Re: Is it best practices to use a rdfs:seeAlso link to a potentially multimegabyte PDF?, existing predicate for linking to PDF? from Tim Berners-Lee on 2011-01-13 (public-lod@w3.org from January 2011)

From: Tim Berners-Lee <timbl@w3.org>
Date: Thu, 13 Jan 2011 08:02:44 -0500
To: Dave Reynolds <dave.e.reynolds@gmail.com>
Cc: Nathan Rixham <nathan@webr3.org>, Linked Open Data <public-lod@w3.org>, Ivan Herman <ivan@w3.org>, Thomas Roessler <tlr@w3.org>, Dan Brickley <danbri@danbri.org>
Message-Id: <BC5C34B9-3ED2-4E82-8EDE-CD7C16F63981@w3.org>

On 2011-01 -13, at 07:23, Dave Reynolds wrote:
> 
> Where is the spec for this "engineered protocol" and where in that spec
> does it redefine rdfs:seeAlso?
> 
> [I believe I have reasonably decent understanding of, and experience
> with, linked data. It is a useful set of conventions and practices
> building on some underlying formal specifications. However, I'm not
> aware of those practices being so universally agreed and formally
> codified as to justify some of the claims being made in this thread.]
> 
> Dave
> 

Well, I looked.

The current spec  http://xmlns.com/foaf/spec/  says: (my emphasis)

"Perhaps the most important use of knows is, *alongside the rdfs:seeAlso property*, to connect FOAF files together. Taken alone, a FOAF file is somewhat dull. But linked in with 1000s of other FOAF files it becomes more interesting, with each FOAF file saying a little more about people, places, documents, things... By mentioning other people (via knows or other relationships), *and by providing an rdfs:seeAlso link to their FOAF file*, you can make it easy for FOAF indexing tools ('scutters') to find your FOAF and the FOAF of the people you've mentioned. And the FOAF of the people they mention, and so on. This makes it possible to build FOAF aggregators without the need for a centrally managed directory of FOAF files..."
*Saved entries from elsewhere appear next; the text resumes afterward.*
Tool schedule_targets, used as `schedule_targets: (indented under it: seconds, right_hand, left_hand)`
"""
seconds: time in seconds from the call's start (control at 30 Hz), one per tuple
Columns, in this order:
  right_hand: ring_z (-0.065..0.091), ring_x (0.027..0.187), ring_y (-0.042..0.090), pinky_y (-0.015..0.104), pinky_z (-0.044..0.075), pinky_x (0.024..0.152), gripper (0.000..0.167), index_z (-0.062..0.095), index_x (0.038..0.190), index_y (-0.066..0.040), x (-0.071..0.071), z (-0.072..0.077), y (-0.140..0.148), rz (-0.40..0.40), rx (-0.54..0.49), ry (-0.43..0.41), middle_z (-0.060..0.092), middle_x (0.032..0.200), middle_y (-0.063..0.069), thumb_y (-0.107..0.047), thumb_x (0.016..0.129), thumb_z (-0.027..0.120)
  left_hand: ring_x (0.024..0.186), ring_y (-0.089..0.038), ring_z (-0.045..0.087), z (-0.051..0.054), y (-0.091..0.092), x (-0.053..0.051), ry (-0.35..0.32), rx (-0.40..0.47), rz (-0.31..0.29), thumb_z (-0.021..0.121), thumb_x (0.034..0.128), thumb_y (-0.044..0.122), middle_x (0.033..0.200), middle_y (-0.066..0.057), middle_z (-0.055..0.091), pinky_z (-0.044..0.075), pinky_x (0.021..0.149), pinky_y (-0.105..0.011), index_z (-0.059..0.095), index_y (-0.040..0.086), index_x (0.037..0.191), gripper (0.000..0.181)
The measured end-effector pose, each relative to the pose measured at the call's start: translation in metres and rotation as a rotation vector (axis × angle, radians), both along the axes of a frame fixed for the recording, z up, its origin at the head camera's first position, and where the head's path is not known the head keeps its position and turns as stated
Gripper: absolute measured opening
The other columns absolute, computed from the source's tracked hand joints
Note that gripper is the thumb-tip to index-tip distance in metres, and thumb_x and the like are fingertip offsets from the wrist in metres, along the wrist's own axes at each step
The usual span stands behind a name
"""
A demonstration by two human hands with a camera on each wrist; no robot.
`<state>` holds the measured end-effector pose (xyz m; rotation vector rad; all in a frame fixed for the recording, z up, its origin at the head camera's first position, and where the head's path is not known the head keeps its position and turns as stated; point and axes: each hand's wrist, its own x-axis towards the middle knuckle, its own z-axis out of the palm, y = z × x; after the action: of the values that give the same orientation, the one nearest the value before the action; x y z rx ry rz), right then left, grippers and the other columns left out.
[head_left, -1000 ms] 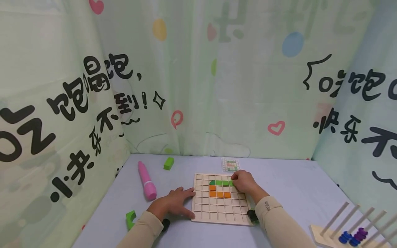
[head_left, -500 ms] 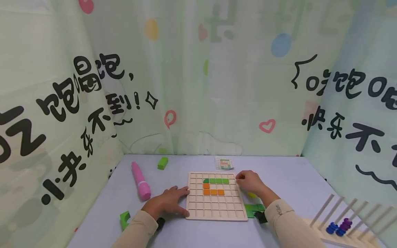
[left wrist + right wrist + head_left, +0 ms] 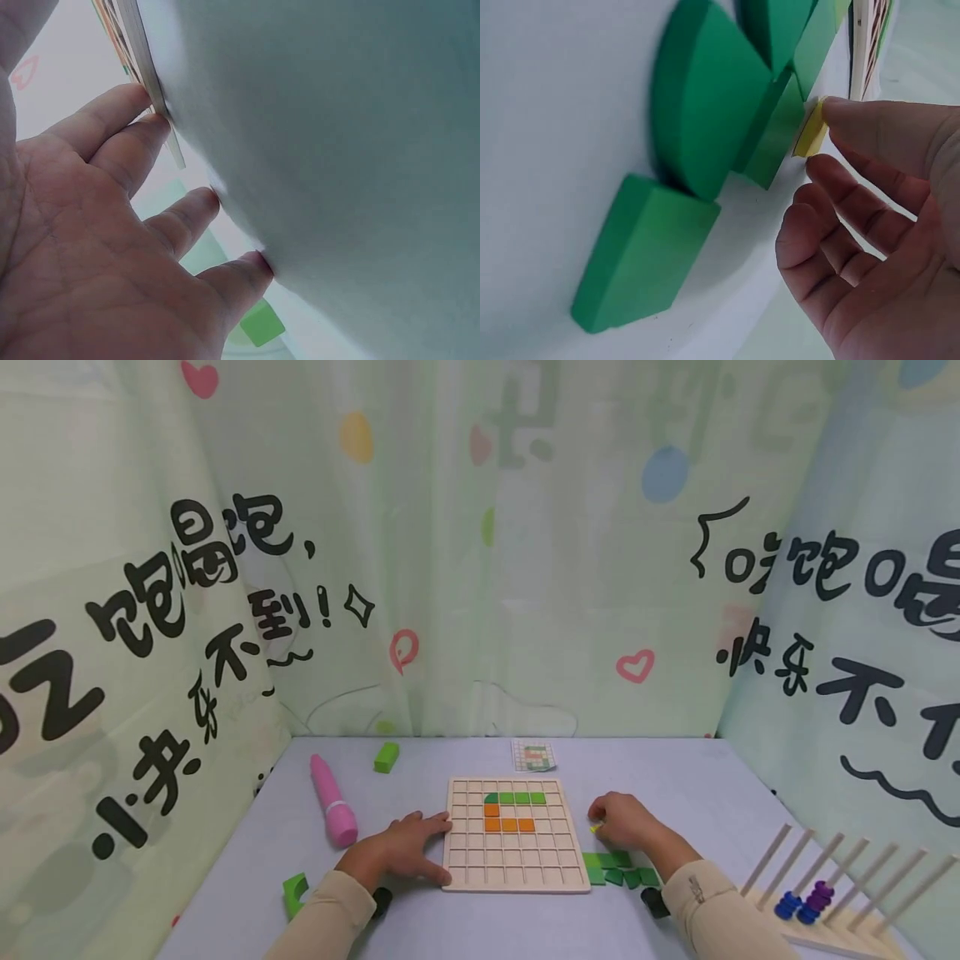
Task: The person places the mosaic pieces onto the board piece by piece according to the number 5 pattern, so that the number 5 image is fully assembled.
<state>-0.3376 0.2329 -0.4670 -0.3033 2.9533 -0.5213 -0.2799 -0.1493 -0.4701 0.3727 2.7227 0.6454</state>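
A square wooden grid board [image 3: 517,860] lies mid-table. A dark green tile [image 3: 491,798], lighter green tiles [image 3: 522,798] and orange tiles [image 3: 509,825] sit in its cells. At its left edge rests my left hand [image 3: 405,850], fingers spread; in the left wrist view two fingertips touch the board's side [image 3: 142,56]. Right of the board, my right hand [image 3: 630,823] is low over the table, fingers curled. Its thumb and a finger pinch a small yellow piece [image 3: 810,135], partly covered by the thumb. Green blocks [image 3: 649,251] lie close by, one with a rounded side [image 3: 716,105].
Behind the board lies a patterned card [image 3: 534,756]. A pink wand-like object [image 3: 332,802], a green block [image 3: 386,757] and a green arch-shaped block [image 3: 295,893] are at left. A pegged wooden stand [image 3: 832,935] with blue and purple beads is at front right.
My right hand has left the board's upper right corner and moved right and down to the yellow piece. My left hand stays at the board's edge. The head view has turned slightly right.
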Motion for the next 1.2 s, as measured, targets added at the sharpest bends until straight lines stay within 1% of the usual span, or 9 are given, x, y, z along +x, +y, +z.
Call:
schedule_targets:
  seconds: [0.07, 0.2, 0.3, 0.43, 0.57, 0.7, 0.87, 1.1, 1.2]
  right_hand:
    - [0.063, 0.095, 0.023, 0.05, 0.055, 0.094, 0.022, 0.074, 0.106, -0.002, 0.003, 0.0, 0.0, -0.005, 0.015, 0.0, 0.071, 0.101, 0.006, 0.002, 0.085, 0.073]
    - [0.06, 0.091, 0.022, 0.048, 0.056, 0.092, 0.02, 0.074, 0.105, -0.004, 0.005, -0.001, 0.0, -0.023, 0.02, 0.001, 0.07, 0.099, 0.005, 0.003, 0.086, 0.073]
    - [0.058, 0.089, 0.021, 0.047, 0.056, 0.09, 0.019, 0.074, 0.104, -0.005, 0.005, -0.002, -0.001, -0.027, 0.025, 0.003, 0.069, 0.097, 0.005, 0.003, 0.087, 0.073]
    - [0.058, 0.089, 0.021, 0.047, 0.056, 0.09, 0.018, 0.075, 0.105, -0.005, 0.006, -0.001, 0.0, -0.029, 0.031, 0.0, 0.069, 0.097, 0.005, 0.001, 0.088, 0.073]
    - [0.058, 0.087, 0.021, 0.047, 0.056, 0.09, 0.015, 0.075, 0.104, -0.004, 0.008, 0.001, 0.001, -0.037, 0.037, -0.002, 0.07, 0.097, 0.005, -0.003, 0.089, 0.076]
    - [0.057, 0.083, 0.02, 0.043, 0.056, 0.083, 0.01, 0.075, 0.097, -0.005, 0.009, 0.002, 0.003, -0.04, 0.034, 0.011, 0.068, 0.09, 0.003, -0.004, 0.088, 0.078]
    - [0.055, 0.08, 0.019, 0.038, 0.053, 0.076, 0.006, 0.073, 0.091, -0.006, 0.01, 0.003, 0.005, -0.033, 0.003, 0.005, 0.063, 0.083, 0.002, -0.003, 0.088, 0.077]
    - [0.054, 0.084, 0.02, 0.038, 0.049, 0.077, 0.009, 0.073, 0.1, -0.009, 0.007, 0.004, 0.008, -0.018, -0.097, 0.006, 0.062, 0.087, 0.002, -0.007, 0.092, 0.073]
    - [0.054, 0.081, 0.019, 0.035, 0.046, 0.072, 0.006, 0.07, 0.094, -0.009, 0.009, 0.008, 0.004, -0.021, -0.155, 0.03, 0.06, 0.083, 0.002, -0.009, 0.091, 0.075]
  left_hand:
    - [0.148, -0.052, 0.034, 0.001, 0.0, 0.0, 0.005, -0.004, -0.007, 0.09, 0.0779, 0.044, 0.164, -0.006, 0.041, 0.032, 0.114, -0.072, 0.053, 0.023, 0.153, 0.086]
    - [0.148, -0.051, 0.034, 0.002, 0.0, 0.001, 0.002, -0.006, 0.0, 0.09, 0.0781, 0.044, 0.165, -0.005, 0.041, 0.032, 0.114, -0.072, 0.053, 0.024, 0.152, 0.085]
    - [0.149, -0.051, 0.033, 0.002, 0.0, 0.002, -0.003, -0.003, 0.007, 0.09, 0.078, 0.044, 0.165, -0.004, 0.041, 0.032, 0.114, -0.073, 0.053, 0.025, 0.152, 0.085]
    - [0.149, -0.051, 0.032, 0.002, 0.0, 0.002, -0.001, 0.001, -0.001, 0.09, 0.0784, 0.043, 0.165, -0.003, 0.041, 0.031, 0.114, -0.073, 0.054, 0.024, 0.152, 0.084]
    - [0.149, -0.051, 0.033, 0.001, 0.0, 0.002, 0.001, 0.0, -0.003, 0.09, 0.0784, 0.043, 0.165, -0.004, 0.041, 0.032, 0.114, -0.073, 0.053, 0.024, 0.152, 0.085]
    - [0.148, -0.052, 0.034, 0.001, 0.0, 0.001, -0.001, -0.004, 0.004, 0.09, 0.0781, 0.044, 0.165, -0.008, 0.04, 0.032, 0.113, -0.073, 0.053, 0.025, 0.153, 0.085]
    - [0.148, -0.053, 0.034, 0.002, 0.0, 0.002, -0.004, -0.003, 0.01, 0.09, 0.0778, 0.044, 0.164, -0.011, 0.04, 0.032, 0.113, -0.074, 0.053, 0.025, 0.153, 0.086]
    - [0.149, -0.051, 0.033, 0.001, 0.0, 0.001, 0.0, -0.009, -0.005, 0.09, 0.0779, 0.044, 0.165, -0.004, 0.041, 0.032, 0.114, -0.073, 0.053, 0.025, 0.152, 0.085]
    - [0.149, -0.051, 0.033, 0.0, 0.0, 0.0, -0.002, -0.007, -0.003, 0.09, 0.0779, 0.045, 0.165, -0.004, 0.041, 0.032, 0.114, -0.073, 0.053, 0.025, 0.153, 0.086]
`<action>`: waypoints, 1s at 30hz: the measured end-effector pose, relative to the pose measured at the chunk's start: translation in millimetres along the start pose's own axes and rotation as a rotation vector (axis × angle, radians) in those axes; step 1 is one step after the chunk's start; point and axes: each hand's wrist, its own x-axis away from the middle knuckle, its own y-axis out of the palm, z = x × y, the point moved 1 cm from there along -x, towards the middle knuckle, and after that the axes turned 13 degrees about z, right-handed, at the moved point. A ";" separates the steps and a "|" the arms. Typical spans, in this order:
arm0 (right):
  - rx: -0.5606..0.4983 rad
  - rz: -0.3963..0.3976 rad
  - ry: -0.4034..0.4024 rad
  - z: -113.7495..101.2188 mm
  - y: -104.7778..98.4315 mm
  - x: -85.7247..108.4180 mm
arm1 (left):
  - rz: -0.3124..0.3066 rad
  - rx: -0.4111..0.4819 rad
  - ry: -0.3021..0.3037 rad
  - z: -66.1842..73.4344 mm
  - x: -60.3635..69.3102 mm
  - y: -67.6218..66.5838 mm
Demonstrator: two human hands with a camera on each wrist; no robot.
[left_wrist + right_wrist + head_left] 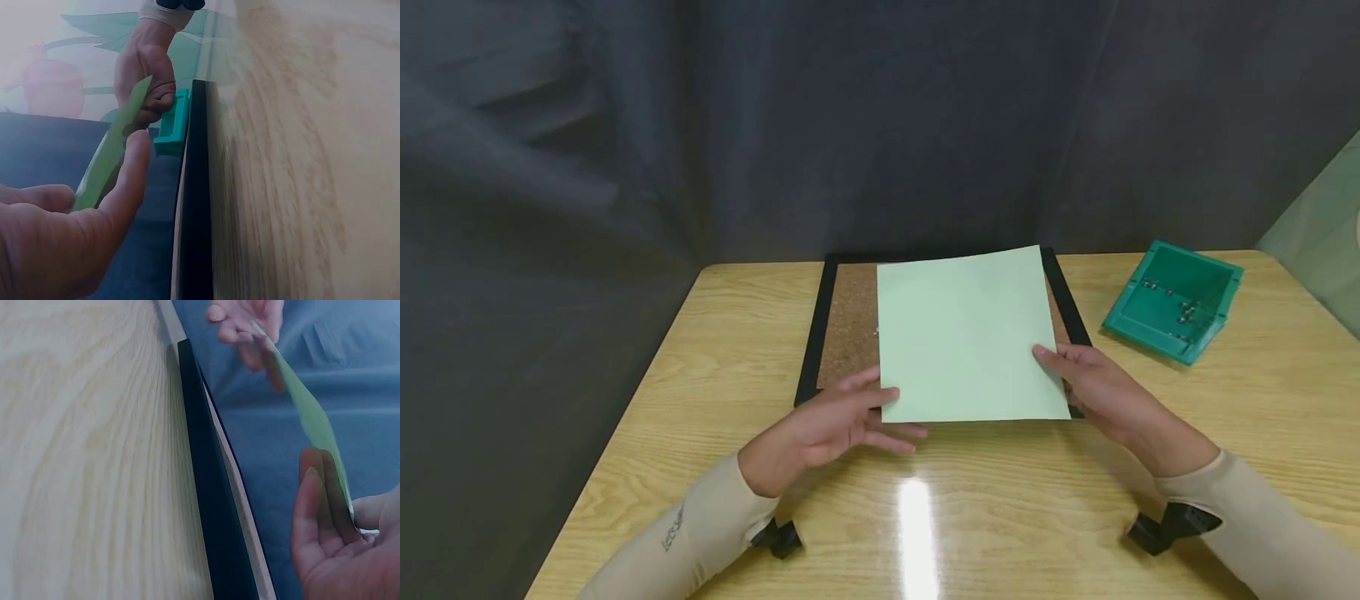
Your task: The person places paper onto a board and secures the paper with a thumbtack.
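Note:
A pale green sheet of paper is held up between both hands, over a black-framed cork board. My left hand pinches its lower left corner, thumb on top and the other fingers spread beneath. At the right edge, my right hand grips the sheet with the thumb on its face and the fingers behind. Seen from the right wrist, the paper bends slightly and stands off the board's black frame. Most of the cork is hidden behind the sheet.
To the right of the board, a green plastic tray holds several small metallic pieces, too small to identify. The wooden table ends at a dark curtain behind. A patterned light green surface borders the right side.

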 end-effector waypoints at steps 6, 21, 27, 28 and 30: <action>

So here is seeAlso being set up as the target for crawlers.
This clearly breaks when rdfs:seeAlso links go to a big PDF file.

The old FOAF spec is not easy to find. Previous version links go back to
http://xmlns.com/foaf/spec/20050403.html
which has copyright Copyright © 2000-2004 Dan Brickley and Libby Miller 
This is all new flavor in which the document is generated from small documents one about
each term in the vocabulary and so does not have the general description in which the seeAlso
stuff was.

The RDFS spec
http://www.w3.org/TR/rdf-schema/#ch_seealso of course doesn't not define it at all.

On the client side, the first Tabulator paper in 2006
http://swui.semanticweb.org/swui06/papers/Berners-Lee/Berners-Lee.pdf
has a section 4.2 

"4.2	What to dereference

The Tabulator automatically and recursively loads the ontology file for any term used as a predicate or type (object of rdf:type), recursively (ontological closure).
Here we consider a user is browsing or querying information about a subject x. When the user opens up a tab asking for information on x, or a query is being resolved and x is the subject or object of a statement in the query pattern, or is x is bound to a variable during the query, then x is looked up. Looking up currently involves:

– looking up the URI of x itself, and also
 – looking up any y where the store includes the fact that { x rdfs:seeAlso y}.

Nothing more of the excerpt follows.